Sheba means service, and whenever an image or idol is set up and consecrated there must needs be a shebait to serve and sustain the deity whose tabernacle the image is. The duties and privileges of a shebait primarily are those of one who fills a sacred office. He must take the image into his charge and custody; he must see that it is washed and fed and clothed and tended and that due provision for its worship is made. The main concern of a shebait is duly to carry out the scared duties of his office. He may perform his spiritual functions personally or he may -- indeed, if he does not possess the necessary qualifications to enable him to celebrate the worship of the deity, he must, -- appoint a qualified deputy to officiate in his stead. It usually happens, when an image is consecrated, that property, moveable or immovable, is dedicated to its use.... After dedication the proprietary title to the property is vested in the idol, the right to possess and the duty to manage the property in the shebait.

6. Reference is made in the commentary to two decisions of the Privy Council, Pramatha Nath Mullick v. Pradyumna Kumar Mullick ('25) 12 A. I. R. 1925 P. C. 139 already referred to, and Jagadindra Nath Roy v. Hemanta Kumari Debi ('05) 32 Cal. 129; but neither of these decisions affords us any real assistance in determining the question which arises from the peculiar facts of the particular case which is under our consideration. We are also referred to Mulla's Hindu Law, Edn. 9, paragraphs 413 and 414. In para. 413 it is stated :

Where property is devoted absolutely to religious purposes, in other words, where the dedication is absolute and complete, the possession and management of the property belongs, in the case of a ... temple, to the manager of the temple, called shebait....

7. In para. 414 the learned author says :

A shebait is by virtue of his office the administrator of the property attached to the temple of which he is the shebait. As regards the property of the temple, he is in the position of a trustee. But as regards the service of the temple and the duties that appertain to it, he is rather in the position of the holder of an office or dignity.

8. The last-mentioned comment is based on a decision of the Privy Council in Ramanathan Chetti v. Murugappa Chetti ('60) 29 Mad. 283; but here too the matter in controversy before us is not directly touched and the observations of the Judicial Committee are only of general assistance as regards the position of a shebait in circumstances other than those attending the particular case with which we have to deal. Respondent 2 was admittedly the founder of the endowment, and he reserved to himself the sewa puja of the idol. In Ananda Chandra v. Broja Lal Singha ('23) 10 A. I. R. 1923 Cal. 142 there is the following observation :

Now it is well settled that when the worship of an idol has been founded, the shebaitship is vested in the founder and his heirs, unless he has disposed of it otherwise, or there has been some usage or course of dealing which points to a different mode of devolution.

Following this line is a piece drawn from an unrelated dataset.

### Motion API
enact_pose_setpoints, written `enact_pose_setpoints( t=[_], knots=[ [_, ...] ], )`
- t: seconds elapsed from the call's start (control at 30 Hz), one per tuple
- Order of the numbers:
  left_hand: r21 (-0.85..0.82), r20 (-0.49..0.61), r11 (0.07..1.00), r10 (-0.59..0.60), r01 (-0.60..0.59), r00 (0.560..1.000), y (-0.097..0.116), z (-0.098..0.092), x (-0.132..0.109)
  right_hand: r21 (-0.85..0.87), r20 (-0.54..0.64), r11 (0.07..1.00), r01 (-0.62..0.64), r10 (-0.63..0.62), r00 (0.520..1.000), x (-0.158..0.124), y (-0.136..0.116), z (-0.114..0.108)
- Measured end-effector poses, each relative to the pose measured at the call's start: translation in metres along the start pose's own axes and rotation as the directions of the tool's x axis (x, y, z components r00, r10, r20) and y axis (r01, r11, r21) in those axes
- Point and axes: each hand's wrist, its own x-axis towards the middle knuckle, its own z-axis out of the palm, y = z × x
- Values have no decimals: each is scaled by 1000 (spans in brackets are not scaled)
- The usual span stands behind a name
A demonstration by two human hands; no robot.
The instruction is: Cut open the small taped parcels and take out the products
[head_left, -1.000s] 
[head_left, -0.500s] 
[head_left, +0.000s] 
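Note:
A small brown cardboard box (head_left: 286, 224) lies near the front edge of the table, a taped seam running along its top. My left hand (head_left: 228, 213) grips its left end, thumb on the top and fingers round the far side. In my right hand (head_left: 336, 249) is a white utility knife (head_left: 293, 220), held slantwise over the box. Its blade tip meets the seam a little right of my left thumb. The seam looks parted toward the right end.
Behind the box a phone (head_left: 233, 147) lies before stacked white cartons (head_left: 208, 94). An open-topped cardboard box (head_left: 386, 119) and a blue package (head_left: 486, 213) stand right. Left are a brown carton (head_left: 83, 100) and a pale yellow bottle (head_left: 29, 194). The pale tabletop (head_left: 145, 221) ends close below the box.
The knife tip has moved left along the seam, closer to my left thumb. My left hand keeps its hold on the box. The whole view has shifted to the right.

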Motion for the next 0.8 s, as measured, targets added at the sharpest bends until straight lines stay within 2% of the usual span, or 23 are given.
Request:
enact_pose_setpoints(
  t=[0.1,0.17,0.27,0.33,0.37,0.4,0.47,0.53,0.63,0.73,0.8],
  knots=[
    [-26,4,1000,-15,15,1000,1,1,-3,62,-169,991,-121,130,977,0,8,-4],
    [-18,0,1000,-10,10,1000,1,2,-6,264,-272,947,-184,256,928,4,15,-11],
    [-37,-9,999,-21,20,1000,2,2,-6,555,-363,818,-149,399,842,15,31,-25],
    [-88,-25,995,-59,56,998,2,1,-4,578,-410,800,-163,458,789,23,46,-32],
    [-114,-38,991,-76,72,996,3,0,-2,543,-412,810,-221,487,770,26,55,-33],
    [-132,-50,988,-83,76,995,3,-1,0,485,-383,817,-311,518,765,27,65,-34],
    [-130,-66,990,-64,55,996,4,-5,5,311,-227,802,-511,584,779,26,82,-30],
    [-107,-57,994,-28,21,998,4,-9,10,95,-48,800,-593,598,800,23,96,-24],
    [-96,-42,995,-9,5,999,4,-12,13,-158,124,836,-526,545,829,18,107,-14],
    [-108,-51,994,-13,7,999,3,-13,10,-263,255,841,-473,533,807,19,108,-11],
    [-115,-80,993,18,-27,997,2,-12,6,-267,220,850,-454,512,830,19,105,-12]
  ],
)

9. Respondent 2 was the shebait, and as such he was entitled to administer the endowed property himself but he chose not to do so; he appointed the appellant to perform this duty. In the notice already mentioned he refers to the appellant as 'mutwalli,' but he obviously did not mean that he had invested the appellant with the office of trustee of the endowed property to his own exclusion. An analogy may be drawn from the case of a minor's guardian. A Hindu father, who is the natural guardian of the person and property of his infant son, is competent to engage a particular person to manage the property and he will be equally competent to dismiss him; and there is no reason why the shebait of a temple should not take similar action. It is contended on behalf of the appellant that the founder of the endowment--that is to say respondent 2 --absolutely divested himself of all secular power in respect to the property in favour of the appellant, who has thus become the mutwalli of the property and is not liable to dismissal at the will of the founder. But if this was the intention of respondent 2, it is more probable that a formal document would have been executed; whereas all he did was to appoint the appellant verbally to manage the property. In all the circumstances I think it is a reasonable inference that, while retaining the office of shebait in his own hands, he appointed the appellant, as his agent or nominee, to manage the property. It is certainly a fact that from the notice of 15th August 1935 it would appear that the founder originally intended to execute a deed of appointment at a later date; but the language of the notice makes it quite clear that this was to depend on how the appellant managed the property. Possibly at the outset the founder may have intended, if the property was honestly managed by the appellant, to divest himself of his powers of 'trustee' of the property in favour of the appellant; but he never did so, presumably because he was not satisfied with the way in which the appellant managed the property. The learned Judge of this Court says of the appellant that 'he, was to all intents and purposes a manager appointed by plaintiff 2 to look after the endowed properties' and I do not think that there are any sufficient grounds for taking a different view. In my opinion, this appeal should be dismissed.

Allsop, J.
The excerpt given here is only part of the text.